A New Dataset and Framework for Real-World Blurred Images Super-Resolution
Rui Qin, Ming Sun, Chao Zhou, Bin Wang
TL;DR
The paper tackles the prevalence of intentional blur in real-world images and its detrimental effect on blind SR. It introduces ReBlurSR, a blur-focused dataset with 2,931HQ images (plus synthetic samples) and blur-region annotations, and proposes PBaSR, a blur-adaptive framework built from two modules: CDM to disentangle blur and general data, and CFM to fuse priors via model interpolation without increasing inference cost. Extensive cross-dataset and ablation experiments show PBaSR delivers state-of-the-art perceptual-quality improvements on blur images (LPIPS improvements of roughly $0.02$–$0.10$) while preserving performance on general SR tasks, and it generalizes across multiple SR architectures. The work provides a practical path to robust blur-aware SR and offers publicly available code to reproduce results.
Abstract
Recent Blind Image Super-Resolution (BSR) methods have shown proficiency in general images. However, we find that the efficacy of recent methods obviously diminishes when employed on image data with blur, while image data with intentional blur constitute a substantial proportion of general data. To further investigate and address this issue, we developed a new super-resolution dataset specifically tailored for blur images, named the Real-world Blur-kept Super-Resolution (ReBlurSR) dataset, which consists of nearly 3000 defocus and motion blur image samples with diverse blur sizes and varying blur intensities. Furthermore, we propose a new BSR framework for blur images called Perceptual-Blur-adaptive Super-Resolution (PBaSR), which comprises two main modules: the Cross Disentanglement Module (CDM) and the Cross Fusion Module (CFM).
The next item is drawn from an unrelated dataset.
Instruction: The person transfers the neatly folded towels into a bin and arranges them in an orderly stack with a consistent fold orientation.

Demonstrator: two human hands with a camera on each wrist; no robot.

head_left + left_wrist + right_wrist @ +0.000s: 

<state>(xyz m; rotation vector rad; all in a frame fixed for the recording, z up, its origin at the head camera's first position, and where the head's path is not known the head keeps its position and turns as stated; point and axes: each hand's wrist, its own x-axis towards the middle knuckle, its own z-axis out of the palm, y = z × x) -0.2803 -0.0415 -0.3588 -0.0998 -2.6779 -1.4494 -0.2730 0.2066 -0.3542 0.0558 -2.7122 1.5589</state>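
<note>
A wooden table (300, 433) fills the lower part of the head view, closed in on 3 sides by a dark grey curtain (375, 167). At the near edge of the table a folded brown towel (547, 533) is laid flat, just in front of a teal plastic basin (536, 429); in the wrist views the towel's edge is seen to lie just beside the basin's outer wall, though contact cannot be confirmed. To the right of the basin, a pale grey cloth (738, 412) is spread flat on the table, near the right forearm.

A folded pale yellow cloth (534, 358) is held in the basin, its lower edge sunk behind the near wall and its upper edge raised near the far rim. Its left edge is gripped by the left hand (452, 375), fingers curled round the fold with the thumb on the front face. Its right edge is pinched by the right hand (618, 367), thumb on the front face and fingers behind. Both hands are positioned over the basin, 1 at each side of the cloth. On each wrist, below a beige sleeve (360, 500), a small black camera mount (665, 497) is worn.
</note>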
The CDM utilizes a dual-branch parallelism to isolate conflicting blur and general data during optimization. The CFM fuses the well-optimized prior from these distinct domains cost-effectively and efficiently based on model interpolation. By integrating these two modules, PBaSR achieves commendable performance on both general and blur data without any additional inference and deployment cost and is generalizable across multiple model architectures. Rich experiments show that PBaSR achieves state-of-the-art performance across various metrics without incurring extra inference costs. Within the widely adopted LPIPS metrics, PBaSR achieves an improvement range of approximately 0.02-0.10 with diverse anchor methods and blur types, across both the ReBlurSR and multiple common general BSR benchmarks. Code here: https://github.com/Imalne/PBaSR.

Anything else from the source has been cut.